# My new Pergola (Japanese Gazebo) - Pics



## SeaHorse_Fanatic (Apr 22, 2010)

Thanks goes out to Dave for coming in to give me a hand on Friday, as well as my buddy Dean (carpenter friend from Powell River) and my bro, Stan.

Here's what we were working on this weekend. Did the construction part on Friday & Saturday & I installed the roof this morning (last part was done in the rain).

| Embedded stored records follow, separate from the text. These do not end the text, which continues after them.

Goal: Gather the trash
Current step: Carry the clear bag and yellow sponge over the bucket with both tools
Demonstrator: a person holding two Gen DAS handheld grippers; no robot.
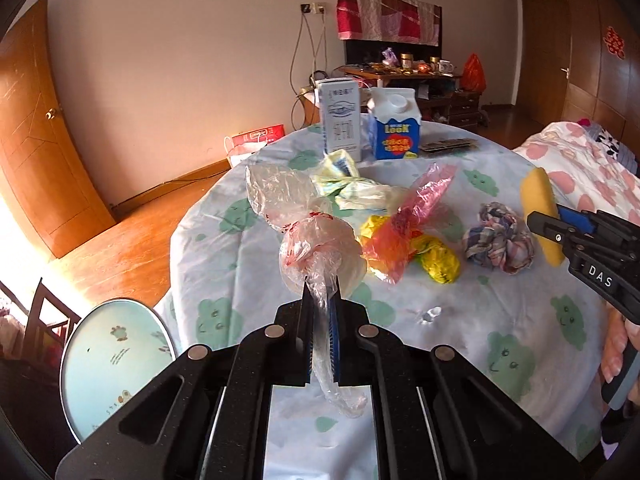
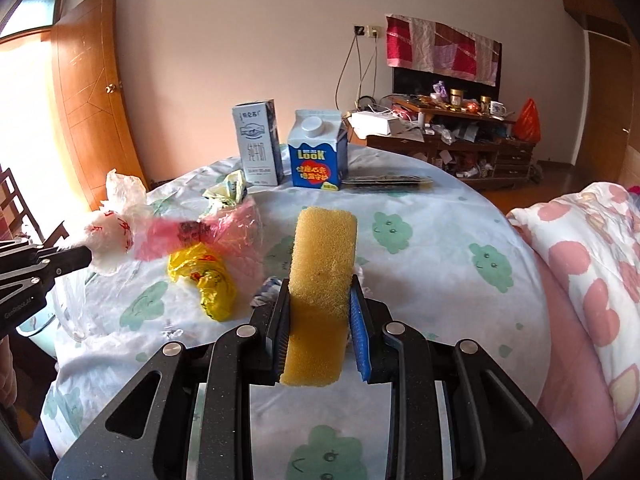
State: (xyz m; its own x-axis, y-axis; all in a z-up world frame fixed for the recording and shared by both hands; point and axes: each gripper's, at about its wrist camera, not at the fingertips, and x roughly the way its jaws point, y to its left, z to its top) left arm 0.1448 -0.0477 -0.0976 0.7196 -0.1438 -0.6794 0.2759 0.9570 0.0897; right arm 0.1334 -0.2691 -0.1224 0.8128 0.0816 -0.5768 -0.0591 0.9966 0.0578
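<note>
Clear plastic: a bag (image 1: pixel 308 240) with red print hangs lifted off the surface, its twisted neck pinched in the left tongs (image 1: pixel 320 292); in the right wrist view the bag (image 2: pixel 116 236) shows at the far left.
Left tongs: clenched on the bag's neck, the film trailing down between the pads.
Sponge: a yellow block (image 2: pixel 322 280) stands upright, squeezed at its lower half in the right tongs (image 2: pixel 320 308) and raised above the surface; in the left wrist view the sponge (image 1: pixel 540 216) is at the right.
Right tongs: grasping the sponge from both sides.
Surface: a round top under a pale cloth (image 1: pixel 440 320) printed with green clouds.
Trash on the surface: a pink bag (image 1: pixel 416 216) over a yellow wrapper (image 1: pixel 436 264) in the middle, a crumpled plaid wad (image 1: pixel 500 240) to their right, and pale green wrappers (image 1: pixel 352 188) farther off.
Cartons: a tall white one (image 2: pixel 258 144) and a blue one (image 2: pixel 316 152) stand side by side at the far edge.
Stool: a light blue round seat (image 1: pixel 116 360) sits low at the near left, beside the surface.
Bed: a pink-patterned quilt (image 2: pixel 592 264) lies to the right.
</note>
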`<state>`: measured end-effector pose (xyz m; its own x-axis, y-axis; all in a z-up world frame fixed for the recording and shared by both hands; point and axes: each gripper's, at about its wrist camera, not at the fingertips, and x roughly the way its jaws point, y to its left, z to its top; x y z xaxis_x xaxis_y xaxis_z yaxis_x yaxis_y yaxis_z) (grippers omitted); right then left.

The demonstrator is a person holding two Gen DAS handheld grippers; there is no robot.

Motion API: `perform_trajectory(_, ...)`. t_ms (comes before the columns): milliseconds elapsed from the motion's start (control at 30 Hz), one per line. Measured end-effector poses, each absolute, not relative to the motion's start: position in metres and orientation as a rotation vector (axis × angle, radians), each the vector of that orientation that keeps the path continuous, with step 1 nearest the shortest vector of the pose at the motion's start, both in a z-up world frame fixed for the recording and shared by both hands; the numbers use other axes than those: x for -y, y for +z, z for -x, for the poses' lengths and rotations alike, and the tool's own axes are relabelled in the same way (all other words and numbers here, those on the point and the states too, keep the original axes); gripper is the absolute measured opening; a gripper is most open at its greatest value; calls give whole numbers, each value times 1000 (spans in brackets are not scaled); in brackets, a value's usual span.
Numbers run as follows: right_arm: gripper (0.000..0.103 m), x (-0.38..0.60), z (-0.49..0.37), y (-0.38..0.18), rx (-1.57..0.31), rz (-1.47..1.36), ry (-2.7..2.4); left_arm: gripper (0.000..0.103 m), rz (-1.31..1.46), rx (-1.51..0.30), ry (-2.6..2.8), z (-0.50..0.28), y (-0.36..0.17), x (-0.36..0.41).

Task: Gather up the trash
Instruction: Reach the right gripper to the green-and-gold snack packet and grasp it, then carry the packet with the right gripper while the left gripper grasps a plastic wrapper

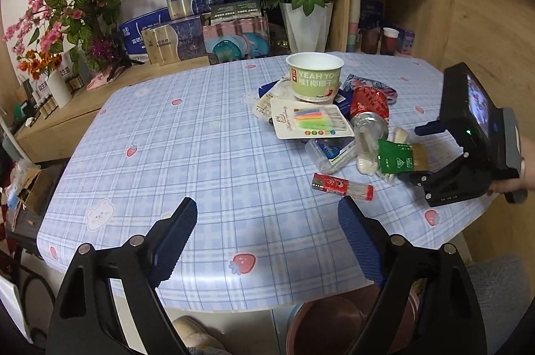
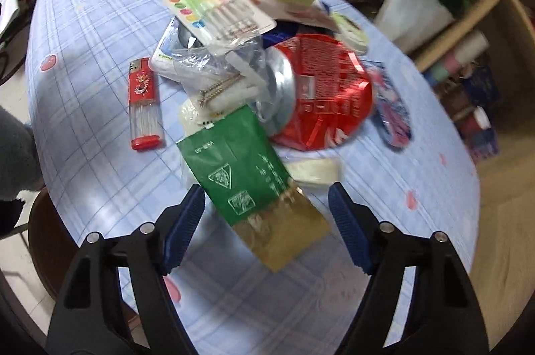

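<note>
Left gripper [image 1: 267, 241]: bare tablecloth [image 1: 187, 154] ahead between its parted fingers. Right gripper [image 2: 266, 221]: green-and-gold packet [image 2: 247, 181] lies between its spread fingers; crushed red can [image 2: 321, 94] and lighter [image 2: 144, 107] crowd beyond.
</note>
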<state>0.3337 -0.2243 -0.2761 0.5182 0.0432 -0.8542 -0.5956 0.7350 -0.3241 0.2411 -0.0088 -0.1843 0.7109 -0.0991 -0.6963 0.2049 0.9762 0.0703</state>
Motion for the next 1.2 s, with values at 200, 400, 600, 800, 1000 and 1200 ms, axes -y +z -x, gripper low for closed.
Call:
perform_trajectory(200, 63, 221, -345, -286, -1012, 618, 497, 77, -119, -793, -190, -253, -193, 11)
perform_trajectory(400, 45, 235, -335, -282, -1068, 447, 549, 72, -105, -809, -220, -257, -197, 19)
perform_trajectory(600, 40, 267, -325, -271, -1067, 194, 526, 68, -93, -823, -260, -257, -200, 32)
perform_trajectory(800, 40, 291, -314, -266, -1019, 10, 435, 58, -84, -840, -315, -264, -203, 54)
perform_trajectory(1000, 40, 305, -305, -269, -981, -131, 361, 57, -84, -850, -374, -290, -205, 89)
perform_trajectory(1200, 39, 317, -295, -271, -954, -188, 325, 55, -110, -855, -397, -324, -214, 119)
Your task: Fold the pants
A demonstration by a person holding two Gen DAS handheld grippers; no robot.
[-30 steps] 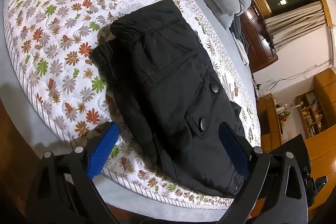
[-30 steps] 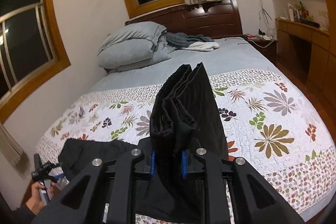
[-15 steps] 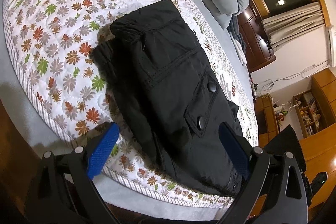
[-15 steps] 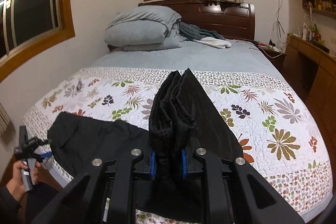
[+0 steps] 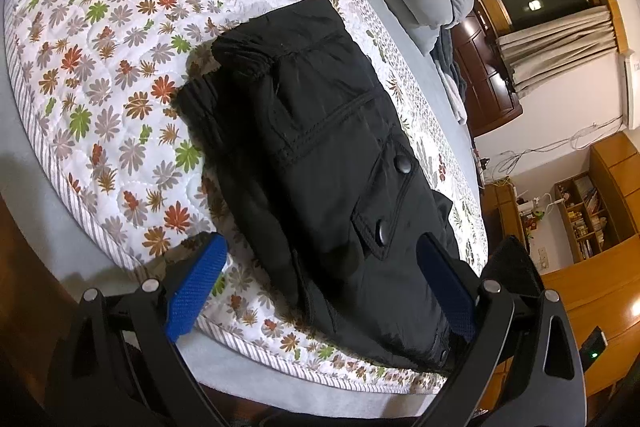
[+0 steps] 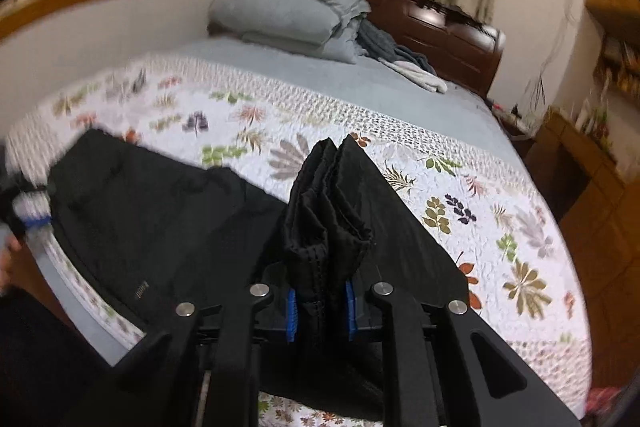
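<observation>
Where the quilt ends, grey pillows flank black pants.

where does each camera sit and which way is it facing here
Left wrist: on the open left gripper, looking down across the black pants on the floral quilt, toward the headboard side.
Right wrist: on the right gripper, shut on bunched pants legs, facing the pillows; a hand shows far left.
Shared: pants, quilt, pillows.

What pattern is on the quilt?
Coloured leaf print on white quilt, clearest in the left wrist view.
</observation>
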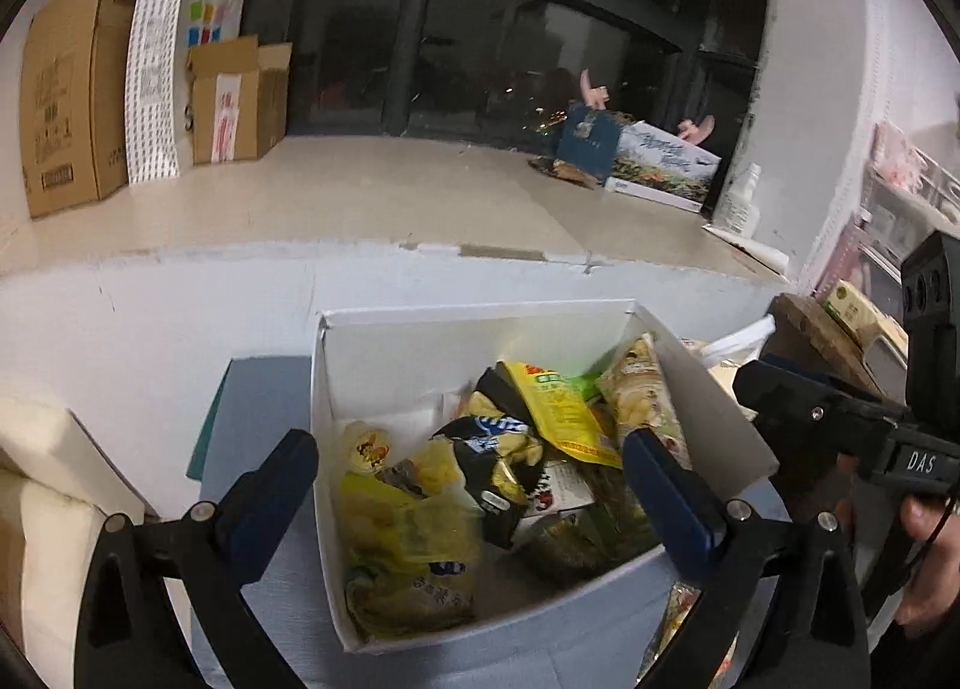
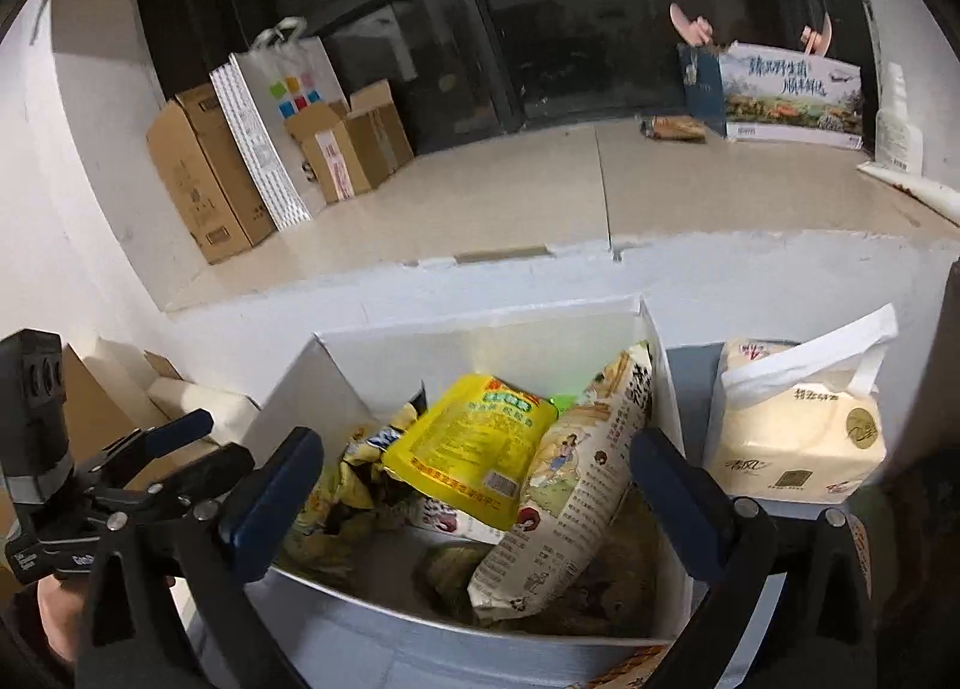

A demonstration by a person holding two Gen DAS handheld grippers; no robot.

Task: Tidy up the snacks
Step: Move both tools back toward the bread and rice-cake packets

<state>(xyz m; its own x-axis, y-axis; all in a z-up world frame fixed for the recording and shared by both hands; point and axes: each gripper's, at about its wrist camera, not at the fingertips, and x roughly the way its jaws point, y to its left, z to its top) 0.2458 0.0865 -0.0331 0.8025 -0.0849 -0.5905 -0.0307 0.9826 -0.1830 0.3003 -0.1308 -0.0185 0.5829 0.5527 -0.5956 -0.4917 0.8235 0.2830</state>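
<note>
White open-topped cardboard box [image 2: 480, 341], on the pale blue-grey counter [image 1: 270, 383] against the white ledge wall; snack packets heaped loose inside. Topmost: yellow glossy foil pouch [image 2: 474, 449], long axis slanted from upper left down to lower right in the right wrist view, lying tilted across the pile. Beside it, touching: tall cream printed paper-look bag [image 2: 576, 497], leaning on the box's right wall, long axis running from near lower edge up toward the far right corner. Further left, crumpled black-and-yellow wrappers [image 1: 498, 449] and pale yellow-green packets [image 1: 396, 533], no common direction.

Judged well along: most snacks already in the box, but jumbled, not lined up. One more orange printed packet [image 1: 678, 623] just outside the near right corner, partly hidden; likely still to go in.

Left gripper [image 1: 468, 485] hovering over the box, fingers spread wide, nothing between them. Right gripper [image 2: 474, 497] likewise, fingers wide and empty. Cream tissue pack [image 2: 798, 437] just beside the box on the right, apart from it.
</note>
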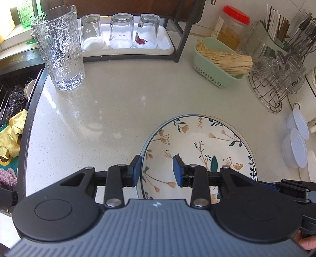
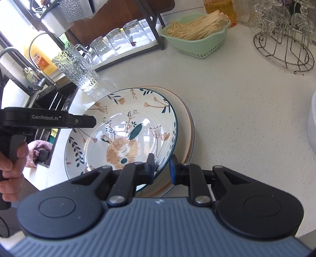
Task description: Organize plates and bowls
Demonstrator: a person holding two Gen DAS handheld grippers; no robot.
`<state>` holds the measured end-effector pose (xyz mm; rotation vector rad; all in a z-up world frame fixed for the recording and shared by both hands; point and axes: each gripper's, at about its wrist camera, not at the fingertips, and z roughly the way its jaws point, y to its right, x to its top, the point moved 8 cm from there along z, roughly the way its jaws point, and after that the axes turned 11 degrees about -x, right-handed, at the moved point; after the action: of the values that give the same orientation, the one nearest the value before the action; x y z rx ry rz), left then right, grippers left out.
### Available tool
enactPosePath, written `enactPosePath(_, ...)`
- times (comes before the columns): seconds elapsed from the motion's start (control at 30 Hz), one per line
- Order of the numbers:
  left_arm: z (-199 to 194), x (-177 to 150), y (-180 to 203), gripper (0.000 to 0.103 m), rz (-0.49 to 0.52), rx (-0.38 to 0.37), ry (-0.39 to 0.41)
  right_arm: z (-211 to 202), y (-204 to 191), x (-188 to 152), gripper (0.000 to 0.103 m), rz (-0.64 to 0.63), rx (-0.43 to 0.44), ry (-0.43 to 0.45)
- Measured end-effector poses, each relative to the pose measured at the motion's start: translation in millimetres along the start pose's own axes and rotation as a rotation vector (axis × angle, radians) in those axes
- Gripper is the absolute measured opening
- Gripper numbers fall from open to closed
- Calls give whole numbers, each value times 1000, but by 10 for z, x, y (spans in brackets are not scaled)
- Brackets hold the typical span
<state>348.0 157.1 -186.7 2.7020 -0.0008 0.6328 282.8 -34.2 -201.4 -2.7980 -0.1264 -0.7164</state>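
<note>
Floral bowl [image 2: 126,130], teal-rimmed, glossy

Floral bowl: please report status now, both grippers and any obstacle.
Right gripper shut on floral bowl rim. Left gripper open astride the opposite rim. Bowl sits on plates. Glass close behind.

Floral-patterned white ceramic bowl [image 2: 126,134]: near rim hidden behind the right gripper's black fingers [image 2: 148,168].
Beige-rimmed plates stacked beneath it [image 2: 187,126]: only a right-hand crescent shows; how many cannot be told.
Translucent plastic tubs [image 1: 296,136]: cut off by the left view's right edge.
Clear glasses on the wire rack [image 1: 276,65]: blurred together, number unclear.
Green-labelled bottle [image 1: 25,13]: cropped at the top, label unreadable.
Sink contents [image 1: 11,126]: partly cut off at the left edge.
</note>
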Motion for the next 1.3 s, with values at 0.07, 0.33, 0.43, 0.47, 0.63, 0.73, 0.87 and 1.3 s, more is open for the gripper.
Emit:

Cleared off all the garbage in prep.










Laying out the wood Friday morning.










First pieces up.










Lifting up the 26' 6x6 beams.


----------



## SeaHorse_Fanatic (Apr 22, 2010)

Installing the 14' rafters on Saturday.










Added extra decorative rafter pieces to improve the Look!










Side view










I'll post pics later with the roof on.


----------



## SeaHorse_Fanatic (Apr 22, 2010)

Here's top view of the roof (corrugated Polycarbonate).





































Lots of work but we got it up & done in just over 2 days, so very pleased.

Thanks for looking.

Anthony


----------



## Morainy (Apr 21, 2010)

That is awesome! You put it up unbelievably fast! It looks great and you're going to get a lot of use from your yard now, rain or shine.


----------



## spit.fire (Jan 3, 2011)

looks good


----------



## effox (Apr 21, 2010)

lol it took me 2 hours to put up my pre-built gazebo, you did well Anthony!


----------



## Mferko (Jun 8, 2010)

thats a nice patio, i like how its covered but will still get sun


----------



## CRS Fan (Apr 21, 2010)

Very nice, Anthony. Are you having another BCA BBQ? I'd love to break in the new diggs .

Best Regards,

Stuart


----------



## SeaHorse_Fanatic (Apr 22, 2010)

Yup, now that I have the pergola up, I'll be organizing the next BCA bbq at my place in the next month or so.

It was a lot of hard work, but we wanted to get it done in 2 days since the forecast was for rain Sunday & Monday.

Total cost (including everything) is around $1500-1600. I will be building a matching bbq Pergola next week with the same Western Red Cedar & polycarbonate roofing material. I also have to build a cover for our patio swing. Soooo many projects to get done before baby number 2 arrives beginning of July.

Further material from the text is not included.